Wyoming Republican Sen. Craig Thomas died tonight (Monday, June 4) at the National Naval Medical Center in Bethesda, Maryland. Cause of death has not been released, but he had been receiving treatment for acute myeloid leukemia.
I covered Thomas when I worked at the Casper (Wyo.) Star-Tribune in the 1990s. Thomas was a fairly typical Wyoming Republican, which is to say he was a moderate within that state’s meaning of the word. Wyoming’s political spectrum runs the gamut from A to B, and a conservative with a reputation as a moderate there would be raving right-winger in, say, Oregon. Former Wyoming Congressman Dick Cheney is exhibit A in this phenomenon.
Although I seldom agreed with Thomas, I liked him quite a bit. Whenever I mentioned this to my progressive and environmental movement friends, they would grimace, giving me that “you-can’t-be-serious” look. But Craig was always approachable, always willing to talk and, unusual for a politician, he actually seemed to listen to what you had to say. He wasn’t a brilliant politician, but he wasn’t a servile one, either.Craig and I once had an argument in the newsroom when I pointed out to the fiscally conservative senator that the Bush I administration had actually proposed a budget larger than the ones the Democrats had offered. He demurred, said I was wrong. Neither of us had any data at hand to support our argument. So it degenerated into the “Did not”-“Did, too” sort of discussion you used to have with your little sister. Not the sort of thing you usually do with a U.S. senator and live to tell about.
Thomas’s death will have no immediate impact on the balance of the Senate. Under Wyoming law, the central committee of the party of the deceased or deposed Senator — in this case, the Republicans — forwards three names to the Governor — in this case again, a Democrat, Dave Freudenthal — who selects one of them. The selected person than fills the vacancy until the next general election, as opposed to the rest of the term.
So that means that the seat could potentially be up for grabs in 2008.
According to sources close to the politics of the situation, the Republican Central Committee is dominated by the right wing of the party, which in Wyoming is very right indeed. And while there are several well-known and capable Republican moderates available, it’s unlikely that any of their names will be forwarded to the governor.

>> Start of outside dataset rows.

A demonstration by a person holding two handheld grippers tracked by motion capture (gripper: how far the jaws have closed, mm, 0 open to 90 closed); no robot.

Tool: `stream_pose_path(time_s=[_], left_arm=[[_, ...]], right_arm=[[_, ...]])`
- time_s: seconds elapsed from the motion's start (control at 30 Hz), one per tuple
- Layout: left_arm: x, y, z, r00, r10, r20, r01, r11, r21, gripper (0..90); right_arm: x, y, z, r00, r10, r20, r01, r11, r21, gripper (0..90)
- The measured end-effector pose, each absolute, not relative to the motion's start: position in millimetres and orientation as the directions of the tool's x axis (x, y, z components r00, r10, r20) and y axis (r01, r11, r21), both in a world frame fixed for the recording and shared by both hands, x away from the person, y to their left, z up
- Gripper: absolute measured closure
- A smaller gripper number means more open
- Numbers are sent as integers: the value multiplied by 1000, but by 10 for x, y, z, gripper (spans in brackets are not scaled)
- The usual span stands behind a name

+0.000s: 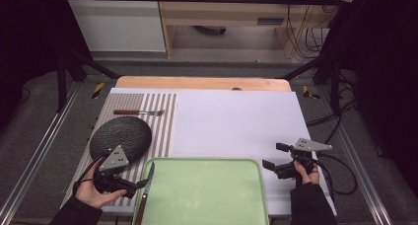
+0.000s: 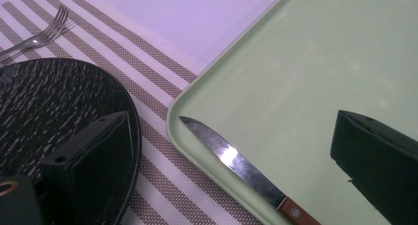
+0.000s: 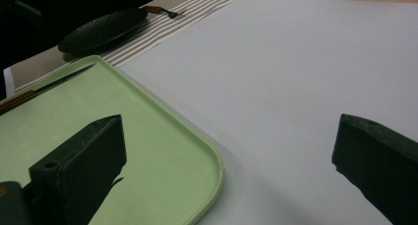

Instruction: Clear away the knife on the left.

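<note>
A wooden-handled knife (image 1: pixel 147 185) lies along the left rim of a light green tray (image 1: pixel 202 160) at the table's front. In the left gripper view its blade (image 2: pixel 231 158) points up along the tray (image 2: pixel 305 62). My left gripper (image 1: pixel 140 184) is just left of the knife, held in a hand. It is open (image 2: pixel 229 119), and the knife lies below the gap untouched. My right gripper (image 1: pixel 275 156) hovers right of the tray, open (image 3: pixel 230 120) and with nothing in it.
A dark textured plate (image 1: pixel 121 136) sits on a striped placemat (image 1: pixel 162 116), with a fork (image 1: pixel 140 112) beyond it. A white mat (image 1: pixel 236 121) covers the rest of the table. Cables trail off the table's right side.
</note>
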State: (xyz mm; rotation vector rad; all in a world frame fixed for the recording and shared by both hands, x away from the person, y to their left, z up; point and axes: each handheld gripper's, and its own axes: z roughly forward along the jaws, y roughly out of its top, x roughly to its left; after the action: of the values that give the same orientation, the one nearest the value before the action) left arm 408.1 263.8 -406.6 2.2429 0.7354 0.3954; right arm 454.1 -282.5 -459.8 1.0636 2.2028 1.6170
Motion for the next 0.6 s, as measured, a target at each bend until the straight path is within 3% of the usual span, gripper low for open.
stream_pose_path(time_s=[0.6], left_arm=[[4370, 2779, -3861, 813, 551, 188, 326, -698, 638, 15]], right_arm=[[4538, -2838, -4593, -716, 656, 240, 424, 134, 896, 2]])
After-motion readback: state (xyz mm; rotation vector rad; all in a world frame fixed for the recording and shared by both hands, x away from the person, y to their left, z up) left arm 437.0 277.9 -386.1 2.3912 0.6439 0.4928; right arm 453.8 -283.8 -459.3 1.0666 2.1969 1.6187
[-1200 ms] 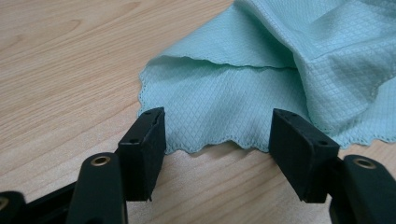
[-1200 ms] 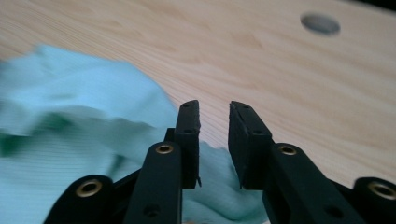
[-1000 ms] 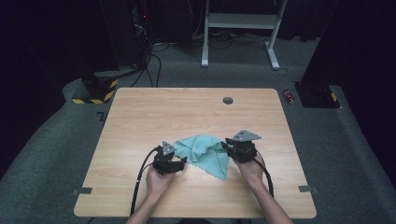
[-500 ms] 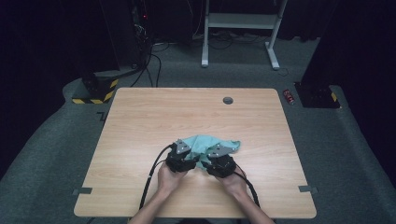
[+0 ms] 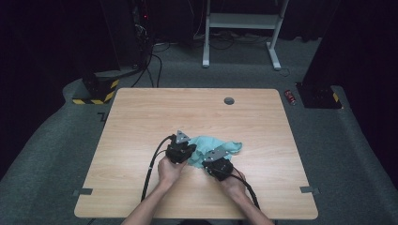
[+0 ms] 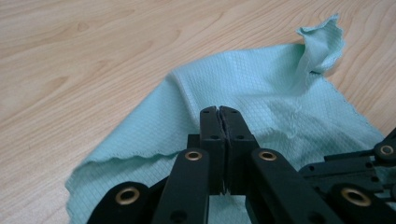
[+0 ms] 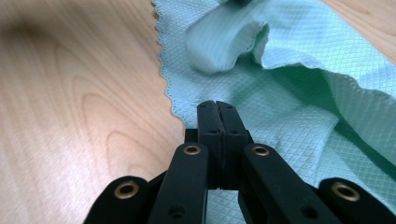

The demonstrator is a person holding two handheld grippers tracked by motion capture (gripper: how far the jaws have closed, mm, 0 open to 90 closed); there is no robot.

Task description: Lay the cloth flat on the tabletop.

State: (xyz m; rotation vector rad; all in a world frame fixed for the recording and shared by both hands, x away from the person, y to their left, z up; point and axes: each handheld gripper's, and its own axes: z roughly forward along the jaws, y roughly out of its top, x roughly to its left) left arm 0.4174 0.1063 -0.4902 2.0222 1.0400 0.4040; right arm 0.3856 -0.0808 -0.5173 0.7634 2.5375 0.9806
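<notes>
A mint-green waffle-weave cloth (image 5: 220,146) lies crumpled on the wooden table (image 5: 187,112), near its front middle. My left gripper (image 5: 191,156) sits at the cloth's left side. In the left gripper view its jaws have just been closing and now meet on a raised ridge of the cloth (image 6: 261,84), so the left gripper (image 6: 219,109) is shut on it. My right gripper (image 5: 209,158) is at the cloth's near edge. Its jaws have also just been closing, and the right gripper (image 7: 217,105) pinches the cloth (image 7: 289,93) beside its scalloped edge. The two grippers almost touch.
A round cable hole (image 5: 229,100) lies near the table's far edge. On the floor are a red can (image 5: 291,97), a yellow-black striped box (image 5: 96,93), cables and a white stand (image 5: 239,33). Bare wood lies all around the cloth.
The right gripper swept left and down over the cloth, ending close beside the left one. The cloth went from spread between them to bunched. Both pairs of jaws have closed.
</notes>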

The three front runners are long-time names in state Republican politics: State Sen. John Barrasso, a Casper orthopedic surgeon; Eli Bebout, a Riverton businessman with energy interests, who lost the governor’s race to Freudenthal in 2002; and current Wyoming Rep. Barbara Cubin. If those three are in fact the nominees, it’s likely that Barrasso would get the nod.
But there are several other proven candidates with more moderate track records who would be excellent choices. State Senate President John Schiffer, a Kaycee rancher (where Butch Cassidy used to hole up) is a “moderate to progressive guy who would have support from the middle of the party. But the question is: Does the radical right wing have control? That’s probably the case,” one source says. Other moderates long prominent in state politics who are proven votegetters are State Treasurer Joe Meyer, elected to statewide office four times; and Wyoming Secretary of State Max Maxfield, elected to statewide office three different times.
Dark horses include U.S. Attorney Matt Mead, the grandson of former U.S. Sen. Cliff Hansen; and Colin Simpson, Majority Floor Leader in the Wyoming House and son of former U.S. Sen. Alan Simpson.